In the entries below, find the lines that contain the word "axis" and copy them.

[Data for the task — start]

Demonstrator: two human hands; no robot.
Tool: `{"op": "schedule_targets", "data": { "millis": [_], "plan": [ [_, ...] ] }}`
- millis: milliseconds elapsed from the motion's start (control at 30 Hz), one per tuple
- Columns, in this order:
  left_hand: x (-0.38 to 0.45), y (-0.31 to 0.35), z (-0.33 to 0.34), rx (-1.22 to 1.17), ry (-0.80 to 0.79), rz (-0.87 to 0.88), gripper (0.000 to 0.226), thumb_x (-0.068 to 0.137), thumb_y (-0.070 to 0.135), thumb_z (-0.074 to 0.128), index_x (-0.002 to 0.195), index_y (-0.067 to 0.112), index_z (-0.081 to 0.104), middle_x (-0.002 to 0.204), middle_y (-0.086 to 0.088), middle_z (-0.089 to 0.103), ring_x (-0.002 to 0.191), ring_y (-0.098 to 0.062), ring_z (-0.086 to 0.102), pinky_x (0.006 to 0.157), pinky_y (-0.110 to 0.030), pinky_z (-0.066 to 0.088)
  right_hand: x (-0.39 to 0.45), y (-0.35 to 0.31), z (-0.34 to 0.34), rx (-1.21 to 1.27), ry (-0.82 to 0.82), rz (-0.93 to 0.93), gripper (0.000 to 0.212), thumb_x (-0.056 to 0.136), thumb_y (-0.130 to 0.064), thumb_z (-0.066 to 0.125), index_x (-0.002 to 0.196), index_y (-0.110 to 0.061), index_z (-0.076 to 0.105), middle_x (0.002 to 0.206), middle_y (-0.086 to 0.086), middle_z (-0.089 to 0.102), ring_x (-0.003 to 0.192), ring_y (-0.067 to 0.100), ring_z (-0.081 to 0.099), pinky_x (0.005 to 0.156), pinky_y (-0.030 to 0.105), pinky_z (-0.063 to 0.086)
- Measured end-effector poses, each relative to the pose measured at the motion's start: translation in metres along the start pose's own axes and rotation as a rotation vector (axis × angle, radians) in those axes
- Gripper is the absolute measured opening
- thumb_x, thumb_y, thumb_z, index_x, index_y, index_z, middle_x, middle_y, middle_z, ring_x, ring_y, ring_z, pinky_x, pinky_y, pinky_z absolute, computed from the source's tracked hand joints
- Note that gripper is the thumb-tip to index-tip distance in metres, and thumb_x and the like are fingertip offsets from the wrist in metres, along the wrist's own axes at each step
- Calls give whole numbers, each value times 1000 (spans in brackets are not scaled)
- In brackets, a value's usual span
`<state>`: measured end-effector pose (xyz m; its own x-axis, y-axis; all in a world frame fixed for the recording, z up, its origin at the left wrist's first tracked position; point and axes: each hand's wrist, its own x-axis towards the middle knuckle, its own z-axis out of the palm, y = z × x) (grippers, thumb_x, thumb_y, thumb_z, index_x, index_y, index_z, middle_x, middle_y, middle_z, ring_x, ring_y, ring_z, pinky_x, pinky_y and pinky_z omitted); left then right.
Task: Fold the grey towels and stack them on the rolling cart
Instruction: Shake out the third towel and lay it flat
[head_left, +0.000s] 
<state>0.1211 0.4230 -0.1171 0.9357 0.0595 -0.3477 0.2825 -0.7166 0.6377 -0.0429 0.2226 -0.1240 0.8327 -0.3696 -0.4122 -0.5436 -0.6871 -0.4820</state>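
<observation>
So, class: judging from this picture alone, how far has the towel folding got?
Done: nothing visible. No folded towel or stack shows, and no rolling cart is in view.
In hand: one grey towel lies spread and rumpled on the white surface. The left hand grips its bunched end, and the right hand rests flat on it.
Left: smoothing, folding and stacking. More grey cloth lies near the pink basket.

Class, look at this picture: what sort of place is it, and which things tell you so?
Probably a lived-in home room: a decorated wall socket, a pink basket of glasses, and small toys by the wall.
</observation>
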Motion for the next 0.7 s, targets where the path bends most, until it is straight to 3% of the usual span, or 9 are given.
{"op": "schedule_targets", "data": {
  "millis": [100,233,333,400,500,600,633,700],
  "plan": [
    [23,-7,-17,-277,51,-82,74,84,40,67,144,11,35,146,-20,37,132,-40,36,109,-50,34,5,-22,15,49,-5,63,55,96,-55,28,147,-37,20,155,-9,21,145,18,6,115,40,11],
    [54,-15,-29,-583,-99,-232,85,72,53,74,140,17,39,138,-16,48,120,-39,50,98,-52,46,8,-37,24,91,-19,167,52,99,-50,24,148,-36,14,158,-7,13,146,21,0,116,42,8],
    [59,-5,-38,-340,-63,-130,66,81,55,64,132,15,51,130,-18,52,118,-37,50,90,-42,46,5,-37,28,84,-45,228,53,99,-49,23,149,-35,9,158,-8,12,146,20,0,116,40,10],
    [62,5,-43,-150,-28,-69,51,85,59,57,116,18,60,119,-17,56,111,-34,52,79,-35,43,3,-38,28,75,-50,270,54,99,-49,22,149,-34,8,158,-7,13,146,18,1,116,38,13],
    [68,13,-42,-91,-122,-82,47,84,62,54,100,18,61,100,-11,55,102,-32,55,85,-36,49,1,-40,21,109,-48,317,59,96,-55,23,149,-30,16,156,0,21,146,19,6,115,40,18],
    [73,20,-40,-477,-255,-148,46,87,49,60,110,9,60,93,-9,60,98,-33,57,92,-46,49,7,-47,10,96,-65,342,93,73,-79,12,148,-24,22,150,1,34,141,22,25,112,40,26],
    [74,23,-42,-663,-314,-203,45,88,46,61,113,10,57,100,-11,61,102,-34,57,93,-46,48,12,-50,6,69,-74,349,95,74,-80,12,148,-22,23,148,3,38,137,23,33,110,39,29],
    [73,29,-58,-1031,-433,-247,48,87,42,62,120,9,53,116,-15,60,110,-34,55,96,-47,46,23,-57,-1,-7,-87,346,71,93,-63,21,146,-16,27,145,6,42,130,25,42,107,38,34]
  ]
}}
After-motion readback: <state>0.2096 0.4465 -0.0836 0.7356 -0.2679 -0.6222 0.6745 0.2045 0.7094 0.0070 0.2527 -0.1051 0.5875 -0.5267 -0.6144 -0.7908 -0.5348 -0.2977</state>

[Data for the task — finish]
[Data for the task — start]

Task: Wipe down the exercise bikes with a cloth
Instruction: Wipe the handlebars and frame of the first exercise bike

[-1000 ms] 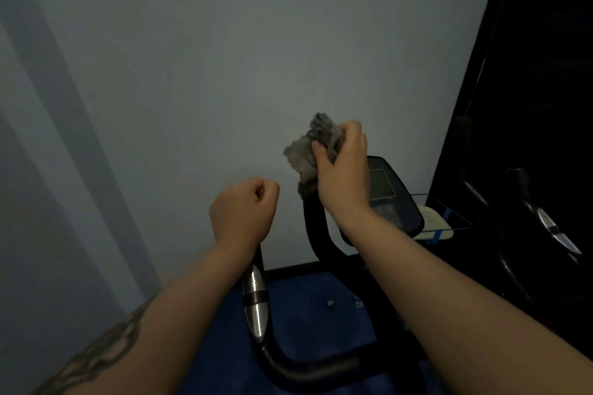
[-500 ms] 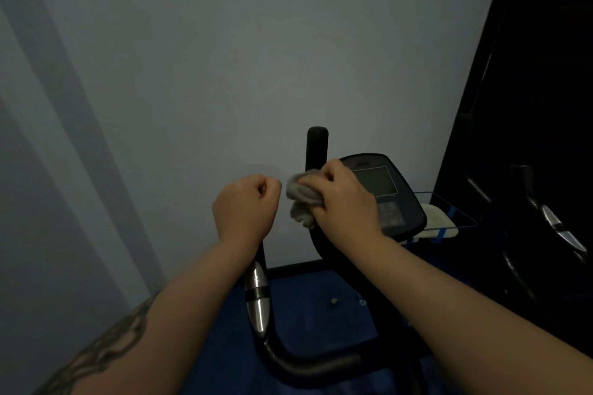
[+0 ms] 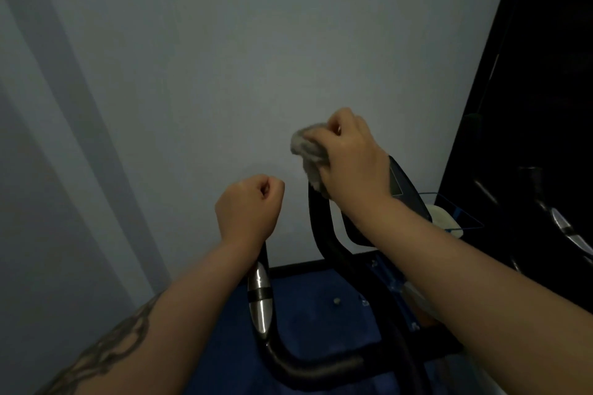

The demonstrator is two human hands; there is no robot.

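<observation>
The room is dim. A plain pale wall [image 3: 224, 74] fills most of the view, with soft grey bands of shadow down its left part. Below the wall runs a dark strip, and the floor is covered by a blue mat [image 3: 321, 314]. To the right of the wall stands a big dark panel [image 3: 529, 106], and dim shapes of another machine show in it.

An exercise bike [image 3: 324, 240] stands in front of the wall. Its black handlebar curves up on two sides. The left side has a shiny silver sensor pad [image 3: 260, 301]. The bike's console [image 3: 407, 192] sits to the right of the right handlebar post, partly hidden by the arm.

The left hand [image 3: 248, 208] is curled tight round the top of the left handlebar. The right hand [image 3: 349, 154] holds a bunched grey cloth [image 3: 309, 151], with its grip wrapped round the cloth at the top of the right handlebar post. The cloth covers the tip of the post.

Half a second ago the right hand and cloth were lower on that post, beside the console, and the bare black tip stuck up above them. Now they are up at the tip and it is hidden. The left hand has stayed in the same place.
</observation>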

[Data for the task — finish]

▶ [Response box]
- Measured end-effector poses, each relative to the pose measured at the motion's start: translation in metres along the start pose's own axes and rotation as a rotation vector (axis × angle, radians) in those axes
`<state>`: measured end-effector pose (xyz m; its own x-axis, y-axis; all in a world frame fixed for the recording, z up, its origin at the left wrist's first tracked position; point and axes: each hand's wrist, its own x-axis towards the middle knuckle, its own z-axis out of the palm, y = z × x) (grippers, thumb_x, thumb_y, thumb_z, index_x, index_y, index_z, middle_x, middle_y, middle_z, ring_x, ring_y, ring_z, pinky_x, pinky_y and pinky_z omitted); left then right.

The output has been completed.